## Instructions to follow
Omitting the pictures, print every line below exactly as it stands.

## Given information

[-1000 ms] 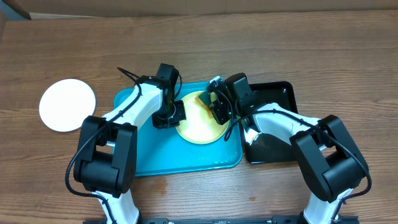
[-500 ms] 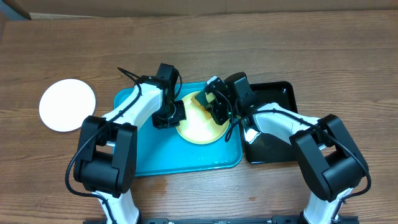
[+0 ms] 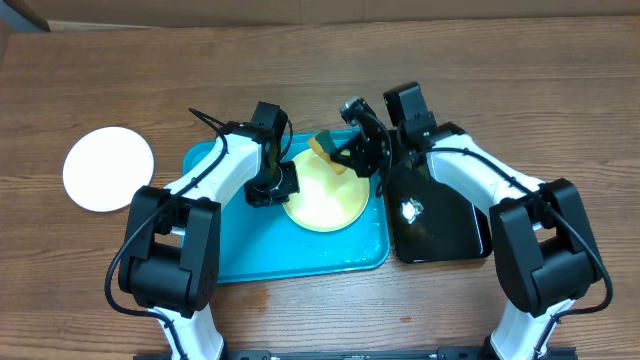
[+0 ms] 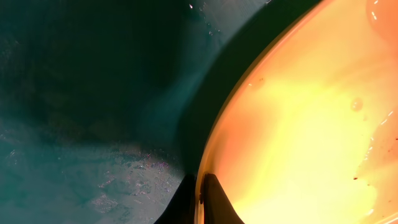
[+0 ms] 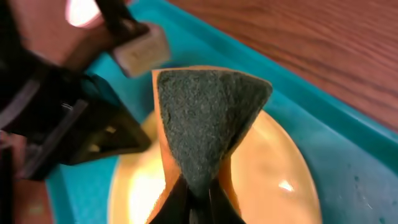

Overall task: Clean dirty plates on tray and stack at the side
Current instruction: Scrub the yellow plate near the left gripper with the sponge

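A pale yellow-green plate point(image 3: 322, 195) lies on the turquoise tray point(image 3: 240, 250). My left gripper point(image 3: 283, 188) is shut on the plate's left rim; the left wrist view shows the rim point(image 4: 214, 149) pinched between the fingertips point(image 4: 200, 202). My right gripper point(image 3: 345, 155) is shut on a folded yellow sponge with a dark green scouring face point(image 5: 208, 127), held just over the plate's far edge point(image 5: 273, 168). A white plate point(image 3: 108, 168) lies on the table left of the tray. The third plate is out of view.
A glossy black tray point(image 3: 440, 215) sits right of the turquoise tray, under my right arm. The wooden table point(image 3: 500, 70) stretches behind. The tray floor shows wet specks point(image 4: 124, 180).
My right arm has swung back and to the right, uncovering the black tray. The sponge has moved from the plate's middle toward its far edge. The left arm has not moved.
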Tool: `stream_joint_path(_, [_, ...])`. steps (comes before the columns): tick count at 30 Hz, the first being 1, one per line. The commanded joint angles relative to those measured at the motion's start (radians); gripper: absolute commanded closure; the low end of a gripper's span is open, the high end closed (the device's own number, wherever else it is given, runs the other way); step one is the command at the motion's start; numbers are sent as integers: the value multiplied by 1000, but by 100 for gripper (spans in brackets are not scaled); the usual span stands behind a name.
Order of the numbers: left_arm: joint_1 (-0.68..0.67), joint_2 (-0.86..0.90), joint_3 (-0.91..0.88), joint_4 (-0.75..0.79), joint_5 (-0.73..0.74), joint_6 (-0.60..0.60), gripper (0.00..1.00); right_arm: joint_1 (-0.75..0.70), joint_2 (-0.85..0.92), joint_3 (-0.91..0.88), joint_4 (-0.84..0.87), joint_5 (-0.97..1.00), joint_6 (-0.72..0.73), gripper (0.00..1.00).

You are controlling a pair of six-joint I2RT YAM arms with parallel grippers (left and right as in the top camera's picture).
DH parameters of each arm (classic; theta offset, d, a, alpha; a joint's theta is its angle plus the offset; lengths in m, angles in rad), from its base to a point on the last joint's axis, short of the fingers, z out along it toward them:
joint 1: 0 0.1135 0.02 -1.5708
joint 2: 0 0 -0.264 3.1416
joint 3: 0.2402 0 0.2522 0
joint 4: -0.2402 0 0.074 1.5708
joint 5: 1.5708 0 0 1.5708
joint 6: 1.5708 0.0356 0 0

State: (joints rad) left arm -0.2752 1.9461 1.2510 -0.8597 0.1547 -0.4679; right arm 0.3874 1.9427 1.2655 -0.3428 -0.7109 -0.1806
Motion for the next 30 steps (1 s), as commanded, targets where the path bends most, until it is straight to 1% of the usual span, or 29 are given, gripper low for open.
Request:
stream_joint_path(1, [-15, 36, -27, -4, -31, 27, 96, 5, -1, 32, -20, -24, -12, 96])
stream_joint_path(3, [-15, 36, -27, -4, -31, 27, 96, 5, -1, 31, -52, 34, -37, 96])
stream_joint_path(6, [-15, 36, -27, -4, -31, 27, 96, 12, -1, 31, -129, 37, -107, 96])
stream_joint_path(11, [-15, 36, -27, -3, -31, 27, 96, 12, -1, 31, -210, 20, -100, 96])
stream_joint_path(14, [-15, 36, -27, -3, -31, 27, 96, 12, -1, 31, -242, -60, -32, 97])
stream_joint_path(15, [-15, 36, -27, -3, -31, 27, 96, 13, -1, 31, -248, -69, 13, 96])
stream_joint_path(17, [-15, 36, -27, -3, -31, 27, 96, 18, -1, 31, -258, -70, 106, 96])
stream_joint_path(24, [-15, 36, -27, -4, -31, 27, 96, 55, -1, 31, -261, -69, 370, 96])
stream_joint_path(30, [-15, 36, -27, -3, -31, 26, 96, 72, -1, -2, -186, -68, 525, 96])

## Expected output
[-1000 ms] 
[-500 ms] 
[+0 ms] 
[+0 ms] 
[+0 ms] 

Overall task: Clean dirty plates on tray and stack at the side
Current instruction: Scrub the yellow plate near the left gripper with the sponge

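A pale yellow-green plate point(image 3: 322, 195) lies on the turquoise tray point(image 3: 240, 250). My left gripper point(image 3: 283, 188) is shut on the plate's left rim; the left wrist view shows the rim point(image 4: 214, 149) pinched between the fingertips point(image 4: 200, 202). My right gripper point(image 3: 345, 155) is shut on a folded yellow sponge with a dark green scouring face point(image 5: 208, 127), held just over the plate's far edge point(image 5: 273, 168). A white plate point(image 3: 108, 168) lies on the table left of the tray. The third plate is out of view.
A glossy black tray point(image 3: 440, 215) sits right of the turquoise tray, under my right arm. The wooden table point(image 3: 500, 70) stretches behind. The tray floor shows wet specks point(image 4: 124, 180).
My right arm has swung back and to the right, uncovering the black tray. The sponge has moved from the plate's middle toward its far edge. The left arm has not moved.
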Tool: `stream_joint_path(_, [_, ...])`. steps (comes before the columns): tick count at 30 Hz, the first being 1, one per line. The commanded joint angles relative to those measured at the motion's start (radians); gripper: absolute commanded closure; the low end of a gripper's span is open, the high end closed (the device's own number, wherever else it is given, runs the other way); step one is the command at the motion's start; numbers are sent as integers: the value multiplied by 1000, but by 100 for gripper (spans in brackets are not scaled); the usual span stands behind a name.
Order of the numbers: left_arm: joint_1 (-0.68..0.67), joint_2 (-0.86..0.90), joint_3 (-0.91..0.88), joint_4 (-0.75..0.79), joint_5 (-0.73..0.74), joint_6 (-0.60..0.60), gripper (0.00..1.00); right_arm: joint_1 (-0.75..0.70), joint_2 (-0.85..0.92), joint_3 (-0.91..0.88), joint_4 (-0.84..0.87), joint_5 (-0.97..1.00), joint_6 (-0.72..0.73), gripper (0.00..1.00).

You are controlling a pair of six-joint I2RT YAM arms with parallel grippers (left and right as in the top camera's picture).
DH parameters of each arm (classic; theta offset, d, a, alpha; a joint's theta is its angle plus the offset; lengths in m, angles in rad), from its base to a point on the last joint's axis, short of the fingers, z out along it toward them:
joint 1: 0 0.1135 0.02 -1.5708
joint 2: 0 0 -0.264 3.1416
joint 3: 0.2402 0 0.2522 0
joint 4: -0.2402 0 0.074 1.5708
joint 5: 1.5708 0 0 1.5708
joint 6: 1.5708 0.0356 0 0

State: (joints rad) left arm -0.2752 1.9461 1.2510 -0.8597 0.1547 -0.4679; right arm 0.3874 1.9427 1.2655 -0.3428 -0.7109 -0.1806
Motion for the next 30 steps (1 s), as commanded, targets where the path bends most, until it is straight to 1% of the usual span, or 29 are given, gripper low for open.
Request:
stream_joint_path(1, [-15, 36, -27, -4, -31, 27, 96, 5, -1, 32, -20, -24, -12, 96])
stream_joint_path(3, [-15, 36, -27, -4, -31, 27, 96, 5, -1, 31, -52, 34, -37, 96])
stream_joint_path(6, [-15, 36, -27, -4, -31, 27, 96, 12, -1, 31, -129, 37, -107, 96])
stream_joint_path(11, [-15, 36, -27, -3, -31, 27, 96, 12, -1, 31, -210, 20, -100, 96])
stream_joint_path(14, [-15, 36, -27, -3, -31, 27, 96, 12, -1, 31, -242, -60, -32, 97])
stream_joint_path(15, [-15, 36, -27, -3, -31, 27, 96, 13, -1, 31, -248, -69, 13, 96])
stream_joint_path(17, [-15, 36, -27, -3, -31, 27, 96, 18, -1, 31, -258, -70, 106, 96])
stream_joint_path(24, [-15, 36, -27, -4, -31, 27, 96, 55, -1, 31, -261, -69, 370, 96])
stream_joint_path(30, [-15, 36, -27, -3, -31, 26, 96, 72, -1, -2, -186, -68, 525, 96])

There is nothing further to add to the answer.